CSU students celebrate annual 'National Coming Out Day'

The chilly wind would not stop students from celebrating the 30th annual National Coming Out Day on Oct. 11 at Cleveland State University.
On the anniversary of the National March on Washington for lesbian and gay rights, the National Coming Out Day is a reminder that coming out holds a lot of power for those sharing their truths.
The Cleveland State community came together to celebrate with food, music and laughter. Various tables for buttons, photo booths and a table for students to write their coming out stories were available.
To have a great event, there also had to be a successful process, explained graduate assistant Alex Goebel.
“There were a lot of moving parts in this process,” Goebel said. “We had to reserve tables, budget for catering, the rainbow arch and the list goes on.
“We don’t ask our office assistant student workers to staff it because we want everyone in the community to be able to hang out and enjoy.”
Faculty and others, including Cleveland State President Harlan Sands, munched on snacks such as brownies, macaroons and fruit.

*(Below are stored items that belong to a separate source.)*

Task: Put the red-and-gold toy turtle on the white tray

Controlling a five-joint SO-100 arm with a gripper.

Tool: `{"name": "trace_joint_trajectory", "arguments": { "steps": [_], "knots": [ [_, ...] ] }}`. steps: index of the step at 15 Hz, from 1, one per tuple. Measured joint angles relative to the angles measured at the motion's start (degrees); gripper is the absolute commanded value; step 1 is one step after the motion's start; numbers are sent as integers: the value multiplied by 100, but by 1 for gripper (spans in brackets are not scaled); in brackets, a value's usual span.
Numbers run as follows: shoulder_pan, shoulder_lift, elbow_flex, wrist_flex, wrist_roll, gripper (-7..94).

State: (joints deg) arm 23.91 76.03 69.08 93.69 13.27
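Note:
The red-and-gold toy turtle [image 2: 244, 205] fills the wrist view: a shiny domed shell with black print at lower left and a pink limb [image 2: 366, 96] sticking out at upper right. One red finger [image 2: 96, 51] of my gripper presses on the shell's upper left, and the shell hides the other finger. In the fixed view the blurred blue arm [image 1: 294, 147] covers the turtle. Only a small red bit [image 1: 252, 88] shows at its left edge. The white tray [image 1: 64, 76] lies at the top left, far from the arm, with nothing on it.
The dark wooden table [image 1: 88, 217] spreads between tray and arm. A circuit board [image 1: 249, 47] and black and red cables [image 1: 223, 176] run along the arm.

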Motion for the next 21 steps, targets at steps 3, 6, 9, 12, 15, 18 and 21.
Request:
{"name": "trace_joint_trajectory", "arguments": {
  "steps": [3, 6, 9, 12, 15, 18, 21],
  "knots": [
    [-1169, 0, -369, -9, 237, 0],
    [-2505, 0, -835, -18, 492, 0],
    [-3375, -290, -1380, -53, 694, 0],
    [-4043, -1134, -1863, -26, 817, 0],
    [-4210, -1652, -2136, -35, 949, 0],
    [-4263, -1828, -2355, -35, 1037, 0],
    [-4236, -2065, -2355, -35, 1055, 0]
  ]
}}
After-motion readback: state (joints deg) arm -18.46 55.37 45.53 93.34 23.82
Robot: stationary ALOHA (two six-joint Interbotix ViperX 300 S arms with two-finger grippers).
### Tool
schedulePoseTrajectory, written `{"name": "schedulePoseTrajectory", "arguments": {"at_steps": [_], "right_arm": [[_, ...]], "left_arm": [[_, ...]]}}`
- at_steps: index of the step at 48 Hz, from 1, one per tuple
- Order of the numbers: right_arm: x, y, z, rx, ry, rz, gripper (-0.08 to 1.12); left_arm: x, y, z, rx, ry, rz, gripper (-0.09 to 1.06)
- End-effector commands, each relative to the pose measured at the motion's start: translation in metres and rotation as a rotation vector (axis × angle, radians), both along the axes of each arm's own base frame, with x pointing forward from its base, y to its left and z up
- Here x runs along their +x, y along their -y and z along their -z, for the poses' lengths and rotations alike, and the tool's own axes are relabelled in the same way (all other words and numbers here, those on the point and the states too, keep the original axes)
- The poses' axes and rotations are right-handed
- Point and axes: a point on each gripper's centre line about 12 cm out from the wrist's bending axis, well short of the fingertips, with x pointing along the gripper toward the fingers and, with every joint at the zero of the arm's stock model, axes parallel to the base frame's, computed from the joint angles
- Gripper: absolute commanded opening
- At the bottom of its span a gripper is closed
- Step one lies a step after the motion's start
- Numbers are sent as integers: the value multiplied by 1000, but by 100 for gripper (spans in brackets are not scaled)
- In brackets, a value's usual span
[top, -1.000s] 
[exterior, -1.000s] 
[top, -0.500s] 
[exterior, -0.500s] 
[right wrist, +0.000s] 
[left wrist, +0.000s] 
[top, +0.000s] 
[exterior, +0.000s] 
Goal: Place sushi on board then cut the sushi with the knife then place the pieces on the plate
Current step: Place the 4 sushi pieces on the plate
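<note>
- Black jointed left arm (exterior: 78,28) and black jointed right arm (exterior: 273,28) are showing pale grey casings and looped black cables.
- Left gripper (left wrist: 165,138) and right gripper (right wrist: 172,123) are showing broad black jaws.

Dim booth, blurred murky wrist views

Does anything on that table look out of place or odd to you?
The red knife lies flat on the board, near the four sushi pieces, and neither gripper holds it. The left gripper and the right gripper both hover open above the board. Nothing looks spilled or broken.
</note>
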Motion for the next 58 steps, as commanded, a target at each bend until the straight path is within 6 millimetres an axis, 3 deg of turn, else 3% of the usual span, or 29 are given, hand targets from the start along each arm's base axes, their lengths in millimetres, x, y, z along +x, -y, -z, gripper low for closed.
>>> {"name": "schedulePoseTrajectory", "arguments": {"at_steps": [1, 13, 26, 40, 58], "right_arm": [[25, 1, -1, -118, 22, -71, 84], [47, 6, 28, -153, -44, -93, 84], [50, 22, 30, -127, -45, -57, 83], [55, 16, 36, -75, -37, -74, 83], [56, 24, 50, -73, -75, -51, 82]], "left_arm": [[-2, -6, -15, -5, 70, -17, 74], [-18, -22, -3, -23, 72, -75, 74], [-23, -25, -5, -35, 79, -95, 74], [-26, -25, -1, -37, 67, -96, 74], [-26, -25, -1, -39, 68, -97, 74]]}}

After the hate flier directed toward the LGBTQ+ community appeared on campus last year, the LGBTQ+ Center received enough funding to have two graduate assistants, be open for 40 hours a week and have programming for visibility, awareness and support.
“We want to help the students feel safe and support them,” Goebel said.
“We have also been offering Safe Space Trainings to faculty staff and students to cultivate relationships with various faculty and staff departments to connect students with the necessary resources,” Goebel said.
The LGBTQ+ Center has events each week including table discussions about important issues, sharing stories and experiences and self care.
“All events [such as the coming out day] are important because it’s imperative to have our voice heard and seen and for our identities, names and pronouns to be respected,” Goebel said.
While Coming Out Day is a fun day to have voices heard, stories told and laughter among friends and strangers, National Coming Out Day developed because of the many struggles faced in the community.
“It is a great time to remember the struggles and triumphs of the LGBTQ+ community, and to remind ourselves that we are strong, capable and deserving of support and respect,” Goebel said.
The LGBTQ+ center is open Monday-Friday from 10 a.m. to 6 p.m.